Was the recent flood of traffic to FCC’s website actually a DDoS attack?
Cybersecurity experts have cast doubt on the Federal Communications Commission’s claim that it was the target of a distributed denial of service attack on Sunday night.
“There don’t appear to be any indications of a DDoS attack in the sensors we use to monitor for such things,” said John Bambenek, a threat intelligence manager at Fidelis Cybersecurity. “It appears the issue with the FCC is less of a DDoS attack, traditionally defined, and more of an issue of crowdsourcing comments generated by John Oliver and Reddit.”
The FCC said Monday in a statement attributed to Chief Information Officer David Bray that it sustained multiple DDoS attacks beginning on Sunday night at midnight. “DDoS events tied up the servers and prevented them from responding to people attempting to submit comments,” the statement reads.
During his HBO show “Last Week Tonight” on Sunday, comedian John Oliver called on viewers to submit comments to the FCC in favor of saving existing net neutrality rules. The agency’s reported crush of website traffic occurred soon afterward. The Washington Post reported that traffic spurred by the HBO show contributed to intermittent connectivity problems with FCC.gov.
The FCC claims that its website issues were the result of a coordinated cyberattack. An agency statement does not mention Oliver’s show. Jake Williams, CEO of cybersecurity firm Rendition InfoSec, said the agency “offered no support” to prove a DDoS had occurred.
“There was no observed dark web chatter about such a DDoS before or after the event and no botnets that I’m monitoring received any commands ordering a DDoS on the FCC’s site,” Williams said.
Multiple reports claim the attack was due to bots that were programmed to overload the FCC’s comment system.
A DDoS is broadly understood as a digital attack designed to overwhelm a specific web property or online service with a flood of artificially created internet traffic, thereby causing a target to be inaccessible to legitimate users.
Hordes of already compromised computers, known as botnets, are typically leveraged by hackers to launch DDoS-style attacks. Over the last several years, it has become increasingly easy to program bots or leverage compromised computers over in order to amplify an attack.
An FCC spokesperson declined to answer questions that CyberScoop sent to the agency. Bray’s statement said the reported attacks specifically targeted the comment filing mechanism of the FCC’s website.

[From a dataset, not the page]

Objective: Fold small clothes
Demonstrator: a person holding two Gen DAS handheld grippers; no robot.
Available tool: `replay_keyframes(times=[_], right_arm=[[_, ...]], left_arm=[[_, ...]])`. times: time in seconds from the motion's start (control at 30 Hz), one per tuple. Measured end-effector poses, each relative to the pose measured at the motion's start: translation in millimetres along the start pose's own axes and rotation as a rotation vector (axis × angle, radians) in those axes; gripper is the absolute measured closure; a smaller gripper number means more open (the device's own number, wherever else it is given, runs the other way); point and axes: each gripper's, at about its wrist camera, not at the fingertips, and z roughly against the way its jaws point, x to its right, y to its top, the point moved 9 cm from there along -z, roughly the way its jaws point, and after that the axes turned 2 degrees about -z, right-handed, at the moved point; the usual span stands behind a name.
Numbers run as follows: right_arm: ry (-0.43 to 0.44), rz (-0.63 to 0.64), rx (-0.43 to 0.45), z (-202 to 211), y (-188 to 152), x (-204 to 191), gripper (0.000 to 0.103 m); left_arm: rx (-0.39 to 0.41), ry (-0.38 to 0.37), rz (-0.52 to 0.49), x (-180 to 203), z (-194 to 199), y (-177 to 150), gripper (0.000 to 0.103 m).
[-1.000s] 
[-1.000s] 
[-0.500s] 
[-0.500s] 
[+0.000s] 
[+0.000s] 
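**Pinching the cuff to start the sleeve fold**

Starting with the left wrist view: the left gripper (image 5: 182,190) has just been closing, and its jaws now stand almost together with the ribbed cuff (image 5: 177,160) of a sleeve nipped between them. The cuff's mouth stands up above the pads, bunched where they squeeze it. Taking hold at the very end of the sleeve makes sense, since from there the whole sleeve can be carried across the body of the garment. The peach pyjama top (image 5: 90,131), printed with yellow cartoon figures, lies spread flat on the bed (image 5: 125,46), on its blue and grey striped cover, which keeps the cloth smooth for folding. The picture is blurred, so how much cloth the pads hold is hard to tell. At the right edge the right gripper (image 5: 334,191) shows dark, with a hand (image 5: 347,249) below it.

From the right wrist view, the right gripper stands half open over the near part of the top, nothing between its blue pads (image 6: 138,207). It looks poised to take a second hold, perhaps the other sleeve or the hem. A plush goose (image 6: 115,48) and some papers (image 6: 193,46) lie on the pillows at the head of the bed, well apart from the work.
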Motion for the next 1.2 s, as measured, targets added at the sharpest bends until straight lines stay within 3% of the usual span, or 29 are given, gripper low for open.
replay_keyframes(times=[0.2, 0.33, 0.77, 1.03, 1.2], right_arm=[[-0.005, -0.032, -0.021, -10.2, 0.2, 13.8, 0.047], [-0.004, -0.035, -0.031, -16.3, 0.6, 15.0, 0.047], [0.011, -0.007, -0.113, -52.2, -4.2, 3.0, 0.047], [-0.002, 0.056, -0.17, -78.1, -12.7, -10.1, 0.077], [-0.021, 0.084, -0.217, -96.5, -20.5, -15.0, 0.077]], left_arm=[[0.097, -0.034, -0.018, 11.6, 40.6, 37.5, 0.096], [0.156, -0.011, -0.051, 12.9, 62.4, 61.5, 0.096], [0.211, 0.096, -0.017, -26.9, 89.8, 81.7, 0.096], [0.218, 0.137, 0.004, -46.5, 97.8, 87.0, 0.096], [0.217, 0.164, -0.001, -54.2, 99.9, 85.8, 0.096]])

“These were deliberate attempts by external actors to bombard the FCC’s comment system with a high amount of traffic to our commercial cloud host,” Bray said in the statement. “These actors were not attempting to file comments themselves; rather they made it difficult for legitimate commenters to access and file with the FCC. While the comment system remained up and running the entire time, these DDoS events tied up the servers and prevented them from responding to people attempting to submit comments.”
The FCC statement mentions that associated servers failed to respond but were still “running” and “remained up.”
The agency’s statement received additional skepticism from a consumer advocacy group named Fight for the Future, an organization focused on digital rights. The nonprofit is an opponent of current FCC Chairman Ajit Pai’s efforts to roll back Obama-era regulations. The group claims that the FCC is in possession of information that could prove a DDoS attack actually occurred during the aforementioned timeframe.
“The FCC should immediately release its logs to an independent security analyst or major news outlet to verify exactly what happened last night,” Fight for the Future campaign director Evan Greer said in a statement.
No one has taken responsibility for the high-profile DDoS incident.
UPDATE, 5/16/17: This story was updated to reflect further reports of bots flooding the FCC’s system.